• ACTIVITY:
Should a line below contain the word "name", report it.

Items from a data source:
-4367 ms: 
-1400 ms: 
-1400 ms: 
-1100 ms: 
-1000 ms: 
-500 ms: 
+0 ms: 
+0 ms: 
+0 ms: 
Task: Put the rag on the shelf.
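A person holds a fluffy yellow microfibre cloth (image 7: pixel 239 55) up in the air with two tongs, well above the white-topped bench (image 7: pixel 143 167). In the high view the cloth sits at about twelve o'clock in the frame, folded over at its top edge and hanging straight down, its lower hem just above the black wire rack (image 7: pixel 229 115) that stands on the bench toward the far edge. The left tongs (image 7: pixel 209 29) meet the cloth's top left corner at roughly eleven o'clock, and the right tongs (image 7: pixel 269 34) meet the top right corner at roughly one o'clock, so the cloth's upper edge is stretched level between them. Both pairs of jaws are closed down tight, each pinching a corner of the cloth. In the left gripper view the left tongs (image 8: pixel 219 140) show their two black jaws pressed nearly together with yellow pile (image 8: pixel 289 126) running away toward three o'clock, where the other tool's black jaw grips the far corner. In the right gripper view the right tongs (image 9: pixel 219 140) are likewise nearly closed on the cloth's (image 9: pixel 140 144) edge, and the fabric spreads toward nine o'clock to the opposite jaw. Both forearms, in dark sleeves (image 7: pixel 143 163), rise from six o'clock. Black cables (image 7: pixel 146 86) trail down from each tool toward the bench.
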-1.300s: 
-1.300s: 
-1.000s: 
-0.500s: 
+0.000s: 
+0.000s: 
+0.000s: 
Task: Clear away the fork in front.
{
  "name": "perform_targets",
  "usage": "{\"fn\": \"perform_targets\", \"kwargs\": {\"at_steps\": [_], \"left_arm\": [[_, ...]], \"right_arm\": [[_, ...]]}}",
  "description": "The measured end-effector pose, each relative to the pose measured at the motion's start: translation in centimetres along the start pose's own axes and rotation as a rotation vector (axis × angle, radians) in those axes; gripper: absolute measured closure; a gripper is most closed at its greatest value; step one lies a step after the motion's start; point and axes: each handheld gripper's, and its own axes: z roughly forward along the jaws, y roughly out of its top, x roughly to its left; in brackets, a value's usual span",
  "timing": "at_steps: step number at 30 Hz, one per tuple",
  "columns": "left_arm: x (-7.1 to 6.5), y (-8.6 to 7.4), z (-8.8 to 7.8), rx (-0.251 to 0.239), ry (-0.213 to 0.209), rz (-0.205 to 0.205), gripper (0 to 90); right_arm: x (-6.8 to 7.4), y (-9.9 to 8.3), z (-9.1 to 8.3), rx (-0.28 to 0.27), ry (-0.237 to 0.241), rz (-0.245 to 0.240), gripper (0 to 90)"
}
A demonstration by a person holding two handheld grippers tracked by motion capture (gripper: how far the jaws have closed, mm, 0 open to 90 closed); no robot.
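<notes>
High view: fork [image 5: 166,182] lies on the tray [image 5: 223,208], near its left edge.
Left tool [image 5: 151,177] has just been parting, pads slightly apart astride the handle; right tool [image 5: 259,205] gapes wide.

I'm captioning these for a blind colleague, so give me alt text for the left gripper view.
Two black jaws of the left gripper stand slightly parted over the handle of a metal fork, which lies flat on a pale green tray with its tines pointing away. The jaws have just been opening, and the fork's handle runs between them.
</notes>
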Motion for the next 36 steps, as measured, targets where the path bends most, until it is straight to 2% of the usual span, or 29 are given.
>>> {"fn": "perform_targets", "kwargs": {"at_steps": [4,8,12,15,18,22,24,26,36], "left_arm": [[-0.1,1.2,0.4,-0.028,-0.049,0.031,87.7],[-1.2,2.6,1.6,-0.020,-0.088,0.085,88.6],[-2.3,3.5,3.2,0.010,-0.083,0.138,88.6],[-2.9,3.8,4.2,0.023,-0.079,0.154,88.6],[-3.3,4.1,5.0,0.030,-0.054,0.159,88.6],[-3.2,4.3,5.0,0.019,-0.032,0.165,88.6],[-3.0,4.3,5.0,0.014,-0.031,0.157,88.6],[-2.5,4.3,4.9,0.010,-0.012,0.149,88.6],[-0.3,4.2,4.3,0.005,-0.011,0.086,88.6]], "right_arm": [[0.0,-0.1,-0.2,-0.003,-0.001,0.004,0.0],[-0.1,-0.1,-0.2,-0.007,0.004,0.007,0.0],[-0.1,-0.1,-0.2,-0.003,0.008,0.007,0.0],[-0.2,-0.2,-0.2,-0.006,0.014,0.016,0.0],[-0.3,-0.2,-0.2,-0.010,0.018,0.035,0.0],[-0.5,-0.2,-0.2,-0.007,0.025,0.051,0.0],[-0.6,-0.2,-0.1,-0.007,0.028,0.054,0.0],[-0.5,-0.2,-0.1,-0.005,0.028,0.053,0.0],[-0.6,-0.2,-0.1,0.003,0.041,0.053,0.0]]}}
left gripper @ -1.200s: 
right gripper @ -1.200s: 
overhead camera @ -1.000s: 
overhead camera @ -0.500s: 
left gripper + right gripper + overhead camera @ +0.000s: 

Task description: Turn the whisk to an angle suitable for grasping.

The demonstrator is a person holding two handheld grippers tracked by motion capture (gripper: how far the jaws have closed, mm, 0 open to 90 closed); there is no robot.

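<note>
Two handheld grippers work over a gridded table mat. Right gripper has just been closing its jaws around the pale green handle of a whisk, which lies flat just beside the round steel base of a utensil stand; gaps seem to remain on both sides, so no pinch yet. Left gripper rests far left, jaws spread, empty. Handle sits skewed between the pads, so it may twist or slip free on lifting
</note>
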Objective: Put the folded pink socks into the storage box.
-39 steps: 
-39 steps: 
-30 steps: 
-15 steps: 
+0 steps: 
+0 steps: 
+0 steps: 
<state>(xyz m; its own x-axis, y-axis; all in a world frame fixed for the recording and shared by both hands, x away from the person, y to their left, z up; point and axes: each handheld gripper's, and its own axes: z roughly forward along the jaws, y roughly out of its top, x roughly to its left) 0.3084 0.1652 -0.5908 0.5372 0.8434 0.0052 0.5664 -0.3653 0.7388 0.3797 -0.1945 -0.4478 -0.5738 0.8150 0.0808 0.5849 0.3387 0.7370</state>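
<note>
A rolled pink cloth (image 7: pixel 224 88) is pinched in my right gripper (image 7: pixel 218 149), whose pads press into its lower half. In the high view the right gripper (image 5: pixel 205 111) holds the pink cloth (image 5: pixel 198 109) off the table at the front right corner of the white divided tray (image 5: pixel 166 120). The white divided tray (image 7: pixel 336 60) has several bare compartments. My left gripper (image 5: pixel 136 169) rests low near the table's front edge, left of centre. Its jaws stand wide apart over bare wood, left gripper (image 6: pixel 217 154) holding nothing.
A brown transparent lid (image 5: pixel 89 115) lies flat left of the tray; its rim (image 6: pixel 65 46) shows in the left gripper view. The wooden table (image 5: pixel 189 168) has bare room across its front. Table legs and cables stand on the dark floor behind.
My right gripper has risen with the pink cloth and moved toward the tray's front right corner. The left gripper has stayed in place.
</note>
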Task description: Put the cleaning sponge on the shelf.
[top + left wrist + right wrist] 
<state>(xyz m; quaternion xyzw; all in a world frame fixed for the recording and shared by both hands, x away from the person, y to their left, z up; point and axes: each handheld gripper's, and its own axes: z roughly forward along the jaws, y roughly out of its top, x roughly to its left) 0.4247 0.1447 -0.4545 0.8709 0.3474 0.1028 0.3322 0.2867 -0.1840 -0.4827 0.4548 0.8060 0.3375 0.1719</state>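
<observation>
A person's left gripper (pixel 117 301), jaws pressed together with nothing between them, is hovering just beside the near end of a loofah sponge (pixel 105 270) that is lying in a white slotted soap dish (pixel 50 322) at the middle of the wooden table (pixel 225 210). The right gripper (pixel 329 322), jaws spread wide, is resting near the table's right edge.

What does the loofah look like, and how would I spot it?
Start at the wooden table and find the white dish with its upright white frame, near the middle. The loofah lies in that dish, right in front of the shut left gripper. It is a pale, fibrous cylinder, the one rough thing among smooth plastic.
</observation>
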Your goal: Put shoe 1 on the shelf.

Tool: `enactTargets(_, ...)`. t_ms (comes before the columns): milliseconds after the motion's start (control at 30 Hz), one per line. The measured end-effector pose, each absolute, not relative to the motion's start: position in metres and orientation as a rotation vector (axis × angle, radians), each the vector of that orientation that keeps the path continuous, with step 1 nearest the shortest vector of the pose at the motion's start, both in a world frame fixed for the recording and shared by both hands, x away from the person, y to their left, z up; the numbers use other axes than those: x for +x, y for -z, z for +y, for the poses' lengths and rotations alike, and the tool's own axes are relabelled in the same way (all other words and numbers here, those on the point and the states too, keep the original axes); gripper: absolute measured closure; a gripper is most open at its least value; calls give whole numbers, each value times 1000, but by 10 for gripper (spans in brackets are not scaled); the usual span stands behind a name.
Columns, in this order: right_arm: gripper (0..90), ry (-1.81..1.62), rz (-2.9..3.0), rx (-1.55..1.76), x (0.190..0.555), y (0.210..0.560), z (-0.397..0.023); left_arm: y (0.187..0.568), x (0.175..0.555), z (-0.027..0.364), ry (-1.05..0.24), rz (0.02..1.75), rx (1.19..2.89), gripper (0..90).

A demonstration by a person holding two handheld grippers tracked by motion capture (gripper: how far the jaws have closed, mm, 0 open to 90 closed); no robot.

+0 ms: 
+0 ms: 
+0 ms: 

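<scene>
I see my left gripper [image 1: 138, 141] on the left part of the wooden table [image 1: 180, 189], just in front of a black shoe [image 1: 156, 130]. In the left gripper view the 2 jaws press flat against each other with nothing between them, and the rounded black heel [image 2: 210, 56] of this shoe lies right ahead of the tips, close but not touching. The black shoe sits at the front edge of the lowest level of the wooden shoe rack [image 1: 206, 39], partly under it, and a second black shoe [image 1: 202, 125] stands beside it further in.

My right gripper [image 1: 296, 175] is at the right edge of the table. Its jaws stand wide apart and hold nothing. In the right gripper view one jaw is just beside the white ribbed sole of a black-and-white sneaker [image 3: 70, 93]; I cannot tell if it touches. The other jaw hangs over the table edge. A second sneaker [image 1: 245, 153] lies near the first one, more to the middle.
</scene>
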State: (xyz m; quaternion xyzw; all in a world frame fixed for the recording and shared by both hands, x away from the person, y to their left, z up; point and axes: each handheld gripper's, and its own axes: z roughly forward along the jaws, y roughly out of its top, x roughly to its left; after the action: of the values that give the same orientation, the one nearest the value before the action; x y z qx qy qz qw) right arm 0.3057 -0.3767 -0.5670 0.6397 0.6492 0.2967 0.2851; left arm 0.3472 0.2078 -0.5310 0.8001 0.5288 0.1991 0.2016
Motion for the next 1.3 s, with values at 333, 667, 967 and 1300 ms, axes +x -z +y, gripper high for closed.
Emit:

• RESPONSE TO THE EXERCISE:
  "name": "perform_targets",
Tool: `enactTargets(_, ...)`. t_ms (comes before the columns): milliseconds after the motion's start (control at 30 Hz), one per line. The measured end-effector pose, each absolute, not relative to the motion's start: position in metres and orientation as a rotation vector (axis × angle, radians), each the vector of that orientation that keeps the path continuous, with step 1 nearest the shortest vector of the pose at the motion's start, both in a world frame fixed for the recording and shared by both hands, x away from the person, y to their left, z up; the numbers use other axes than those: x for +x, y for -z, z for +y, for the poses' lengths and rotations alike, and the tool's own axes are relabelled in the same way (all other words and numbers here, those on the point and the states too, keep the original axes); gripper: absolute measured closure; a gripper is most open at its least value; calls give whole numbers, each value times 1000, but by 10 for gripper (spans in brackets are not scaled); the usual span stands behind a name.

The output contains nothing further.